Under the proposed framework, most crypto assets, including digital commodities, collectibles, tools, and payment stablecoins, would be classified as non-securities. Only tokenized traditional securities would remain fully subject to existing securities laws.

For cases where a crypto asset is offered as an investment contract under the Howey test, the proposal creates three targeted safe-harbor exemptions. Each is designed to support capital formation while preserving investor protections through disclosure requirements.

The startup exemption would give early-stage crypto projects a time-limited, non-exclusive registration exemption lasting up to four years.

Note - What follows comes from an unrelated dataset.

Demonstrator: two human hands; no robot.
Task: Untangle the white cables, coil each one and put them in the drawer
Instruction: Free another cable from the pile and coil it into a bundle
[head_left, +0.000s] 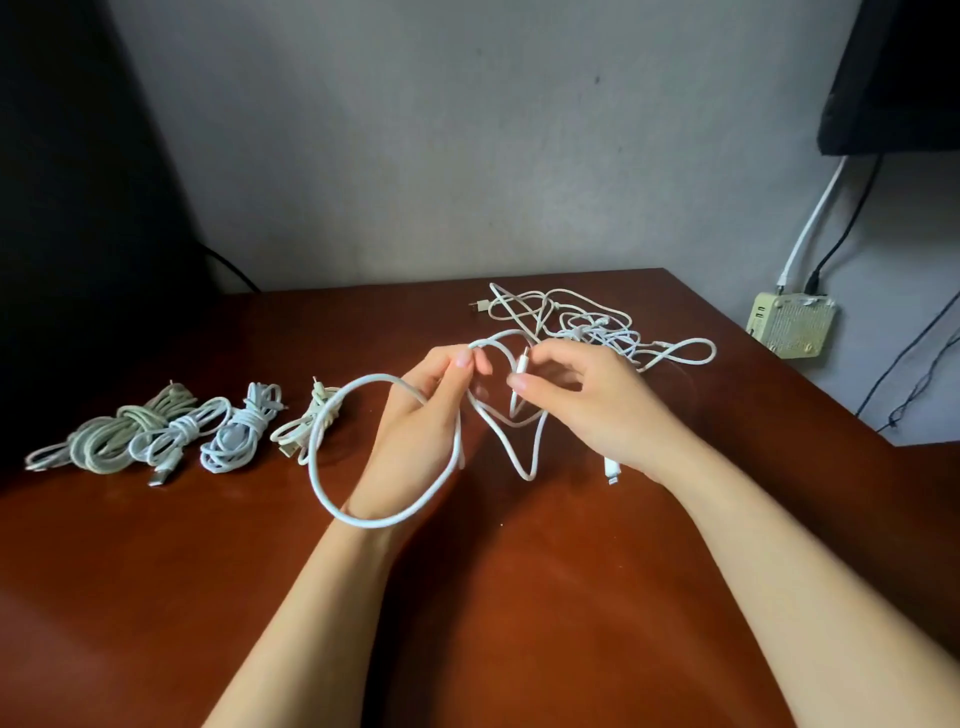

Projects could raise up to approximately $5 million while a network matures, provided they post principles-based disclosures publicly and file notices with the SEC.

A separate fundraising exemption would allow issuers to raise up to approximately $75 million in any 12-month period for crypto asset investment contracts. Issuers filing under this path must submit a disclosure document covering financial condition and other principles-based statements, and can still rely on other existing registration exemptions.

A third safe harbor, the investment contract exemption, provides a rule-based path for a crypto asset to exit securities-law classification once an issuer has permanently ceased all essential managerial efforts promised to investors.

Atkins also addressed the SEC’s decision to shut down its innovation hub, a move that drew attention given the agency’s stated commitment to crypto policy progress. He said the hub had developed such a toxic reputation under former Chairman Gary Gensler that industry participants told him they would visit, return home, and find a subpoena waiting at their “front stoop.”

Atkins took the moment to contrast the current environment with his predecessor’s tenure. He noted that Gensler had damaged the Commodity Futures Trading Commission (CFTC) before moving to the SEC, leaving both agencies in need of repair. He said SEC staff, whom he expected to be resistant to the new administration’s direction, have instead embraced the shift.

The chairman encouraged the crypto industry to participate in the 2026 midterm elections and support candidates who back pro-innovation regulatory policy.

The SEC has not yet released the formal proposed rule text. Atkin’s March 2026 token safe harbor speech and Monday’s comments remain the most authoritative public statements on the proposal’s contents. Once OIRA review is complete, the agency will publish the full rulemaking for public comment.